One of the worst jobs I’ve ever had was as a plumber for a company that installed the plumbing in shacks where guys that work on the oil rigs live. I kept at it for seven months because my girlfriend’s dad got me the job, and I was too scared of him to quit. He’s very tall and a wears a mustache big enough to hide a hunting rifle. So I worked. Shifts up to 18 hours, choking back cigarettes in my shit covered coveralls. See, when the weather gets cold, the holding tanks freeze. That meant a fellow poo-crew subordinate and I would head out with sledge hammers, propane, and a barely suppressed gag reflex. We’d flip the boxes upside down and smash them with sledge hammers, spraying slushy toilet/sink/shower water everywhere.

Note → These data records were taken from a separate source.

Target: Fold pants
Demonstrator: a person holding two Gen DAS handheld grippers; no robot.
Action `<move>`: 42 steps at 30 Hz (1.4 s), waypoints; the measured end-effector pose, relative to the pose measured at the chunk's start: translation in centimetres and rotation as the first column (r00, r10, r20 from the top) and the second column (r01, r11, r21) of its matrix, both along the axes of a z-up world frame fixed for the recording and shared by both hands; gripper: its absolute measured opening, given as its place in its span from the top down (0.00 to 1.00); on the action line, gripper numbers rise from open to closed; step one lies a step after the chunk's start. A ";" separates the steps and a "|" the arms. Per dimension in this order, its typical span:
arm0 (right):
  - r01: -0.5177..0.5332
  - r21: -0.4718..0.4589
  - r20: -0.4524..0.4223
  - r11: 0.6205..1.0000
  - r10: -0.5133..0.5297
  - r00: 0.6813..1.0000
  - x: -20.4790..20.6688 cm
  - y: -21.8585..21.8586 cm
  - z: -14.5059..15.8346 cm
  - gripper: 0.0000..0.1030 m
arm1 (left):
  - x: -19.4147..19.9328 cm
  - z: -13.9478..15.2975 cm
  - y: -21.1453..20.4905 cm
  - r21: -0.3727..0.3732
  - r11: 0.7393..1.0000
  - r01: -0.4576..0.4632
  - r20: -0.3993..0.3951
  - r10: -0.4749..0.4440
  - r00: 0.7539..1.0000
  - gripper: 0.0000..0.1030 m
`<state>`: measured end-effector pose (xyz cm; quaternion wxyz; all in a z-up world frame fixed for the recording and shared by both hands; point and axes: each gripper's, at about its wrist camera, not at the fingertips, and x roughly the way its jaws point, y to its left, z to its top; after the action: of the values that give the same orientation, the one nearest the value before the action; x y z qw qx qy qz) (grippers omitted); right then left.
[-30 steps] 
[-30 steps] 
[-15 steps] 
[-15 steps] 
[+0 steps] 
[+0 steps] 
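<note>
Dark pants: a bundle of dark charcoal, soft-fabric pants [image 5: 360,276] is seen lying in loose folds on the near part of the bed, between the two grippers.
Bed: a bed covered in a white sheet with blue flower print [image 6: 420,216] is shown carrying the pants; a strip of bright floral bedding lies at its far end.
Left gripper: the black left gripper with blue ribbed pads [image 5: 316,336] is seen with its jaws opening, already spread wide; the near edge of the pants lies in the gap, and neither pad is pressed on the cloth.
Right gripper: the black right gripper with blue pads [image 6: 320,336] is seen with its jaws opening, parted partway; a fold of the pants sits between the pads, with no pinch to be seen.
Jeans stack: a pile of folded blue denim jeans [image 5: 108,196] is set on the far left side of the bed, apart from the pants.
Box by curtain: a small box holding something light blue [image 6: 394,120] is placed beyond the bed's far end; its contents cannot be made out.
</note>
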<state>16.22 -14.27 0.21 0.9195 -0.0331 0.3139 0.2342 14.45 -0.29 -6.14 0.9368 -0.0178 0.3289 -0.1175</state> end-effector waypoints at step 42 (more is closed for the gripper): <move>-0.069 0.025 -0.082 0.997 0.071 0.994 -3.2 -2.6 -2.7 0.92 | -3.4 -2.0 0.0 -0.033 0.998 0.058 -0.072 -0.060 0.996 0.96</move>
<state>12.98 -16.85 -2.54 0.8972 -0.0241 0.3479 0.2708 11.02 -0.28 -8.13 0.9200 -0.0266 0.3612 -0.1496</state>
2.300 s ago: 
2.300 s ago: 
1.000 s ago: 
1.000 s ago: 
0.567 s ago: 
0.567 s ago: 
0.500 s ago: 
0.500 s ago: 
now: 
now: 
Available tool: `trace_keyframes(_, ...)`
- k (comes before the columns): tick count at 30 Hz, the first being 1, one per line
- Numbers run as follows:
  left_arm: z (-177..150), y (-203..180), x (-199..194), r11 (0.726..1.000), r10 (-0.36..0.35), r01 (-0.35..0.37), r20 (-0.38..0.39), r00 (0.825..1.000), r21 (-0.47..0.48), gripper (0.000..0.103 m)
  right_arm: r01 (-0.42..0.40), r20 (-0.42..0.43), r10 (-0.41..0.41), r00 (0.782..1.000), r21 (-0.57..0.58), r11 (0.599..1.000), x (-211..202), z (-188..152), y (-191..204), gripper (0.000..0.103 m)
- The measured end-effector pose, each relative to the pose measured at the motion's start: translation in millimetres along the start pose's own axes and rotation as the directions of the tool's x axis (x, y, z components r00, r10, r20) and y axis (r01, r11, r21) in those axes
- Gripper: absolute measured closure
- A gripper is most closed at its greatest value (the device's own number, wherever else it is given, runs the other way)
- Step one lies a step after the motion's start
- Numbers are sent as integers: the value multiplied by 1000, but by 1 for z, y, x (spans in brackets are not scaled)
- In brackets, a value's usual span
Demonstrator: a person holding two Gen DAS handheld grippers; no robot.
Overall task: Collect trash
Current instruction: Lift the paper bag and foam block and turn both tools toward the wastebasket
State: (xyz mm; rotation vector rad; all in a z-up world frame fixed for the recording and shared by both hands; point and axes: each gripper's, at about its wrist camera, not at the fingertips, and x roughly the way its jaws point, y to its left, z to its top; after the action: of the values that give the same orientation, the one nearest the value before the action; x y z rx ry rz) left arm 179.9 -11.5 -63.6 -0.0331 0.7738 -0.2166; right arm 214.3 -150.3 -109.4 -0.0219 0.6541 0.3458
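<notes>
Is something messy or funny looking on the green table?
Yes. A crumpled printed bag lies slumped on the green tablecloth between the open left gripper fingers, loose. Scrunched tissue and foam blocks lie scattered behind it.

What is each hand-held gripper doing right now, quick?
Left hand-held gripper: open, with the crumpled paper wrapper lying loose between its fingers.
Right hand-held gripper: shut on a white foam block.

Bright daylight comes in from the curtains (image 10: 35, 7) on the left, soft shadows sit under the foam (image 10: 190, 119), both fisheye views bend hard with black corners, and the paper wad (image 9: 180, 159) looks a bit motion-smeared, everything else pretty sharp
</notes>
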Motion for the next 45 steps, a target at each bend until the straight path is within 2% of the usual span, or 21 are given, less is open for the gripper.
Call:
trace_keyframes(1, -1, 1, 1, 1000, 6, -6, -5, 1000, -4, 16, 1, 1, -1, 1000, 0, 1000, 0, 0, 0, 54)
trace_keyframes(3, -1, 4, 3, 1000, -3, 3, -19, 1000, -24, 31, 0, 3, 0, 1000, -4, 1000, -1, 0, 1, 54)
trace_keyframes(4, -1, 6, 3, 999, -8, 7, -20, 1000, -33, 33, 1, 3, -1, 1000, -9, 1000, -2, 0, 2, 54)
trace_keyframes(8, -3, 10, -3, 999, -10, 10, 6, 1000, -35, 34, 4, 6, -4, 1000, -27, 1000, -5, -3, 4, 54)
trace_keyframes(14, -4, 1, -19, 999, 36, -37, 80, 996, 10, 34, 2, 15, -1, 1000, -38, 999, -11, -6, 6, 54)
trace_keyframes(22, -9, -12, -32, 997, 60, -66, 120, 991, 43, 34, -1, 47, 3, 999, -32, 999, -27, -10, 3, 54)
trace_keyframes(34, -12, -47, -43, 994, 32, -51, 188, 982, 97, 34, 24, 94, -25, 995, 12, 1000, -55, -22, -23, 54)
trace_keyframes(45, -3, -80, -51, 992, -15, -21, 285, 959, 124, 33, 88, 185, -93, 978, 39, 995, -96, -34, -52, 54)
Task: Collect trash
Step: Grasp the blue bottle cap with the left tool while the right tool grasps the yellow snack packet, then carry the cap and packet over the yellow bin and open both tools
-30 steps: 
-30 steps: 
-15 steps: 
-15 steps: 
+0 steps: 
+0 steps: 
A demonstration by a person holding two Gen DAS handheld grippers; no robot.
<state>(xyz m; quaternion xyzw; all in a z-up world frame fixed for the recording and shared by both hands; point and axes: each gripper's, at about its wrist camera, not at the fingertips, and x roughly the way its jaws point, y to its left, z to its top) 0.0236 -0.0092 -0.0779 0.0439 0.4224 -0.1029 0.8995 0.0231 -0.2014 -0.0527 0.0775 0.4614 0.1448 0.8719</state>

Another common occurrence was an air-locked pump. You’d lift the lid, expecting to find a frozen box, but instead you hear a quiet, frustrated whirring noise. Tripping the pump was always a gamble. Most times, someone with poor manners or a twisted sense of humor would cut a hole, effectively stopping the airlock until it blocked up again. That way, when the next guy trips the pump, he gets sprayed in the face with shit water. Hilarious. Disgusting. There is no rage more murderous than the rage felt when you have shit in your mouth.
One of the best jobs I’ve ever had was as a wildfire fighter. I worked up north on a crew of exceptionally hard working, funny, and smart people. Mostly students there to work for four months and pay for the next year of school, our crew consisted of twenty men and women that somehow, I never managed to get sick of. I ran a chainsaw, cutting down danger trees. I saw parts of the province that I would have never seen before. I lit backburns at night, starting infernos that burned for days. Some of the most fun times in my life have been with a group of guys, a pile of drip torches, and as much diesel/gas mix as we could fit in a truck. I flew in helicopters with the doors open, chasing bears above towering cliffs.
Every year, after months of back breaking, sometimes terrible, sometimes wonderful work, I’d quit my job and take off to a tropical place with some of my best friends and do nothing but surf and drink and get sunburned. Sand filled open wounds, pounding, liquor induced headaches, and blistered skin. Donkey rides, hold downs, and amazing waves. Indonesian knife fights, Nicaraguan border arrests, Hawaiian turtle collisions. There are a million stories. The juice is worth the squeeze.
I often struggle with the moral dilemma of working for companies that do bad things to the planet, but I’ll go, work, save money, and go surfing. It’s easy to be romantic and talk about “following your dreams,” but unfortunately, dreams aren’t very filling and they don’t keep you warm at night. Sometimes you take the high road to keep on chasing your dreams, but sometimes the low road gets you closer to them. And that’s why I’ll go north. Because the ends justify the means. The things we do for waves.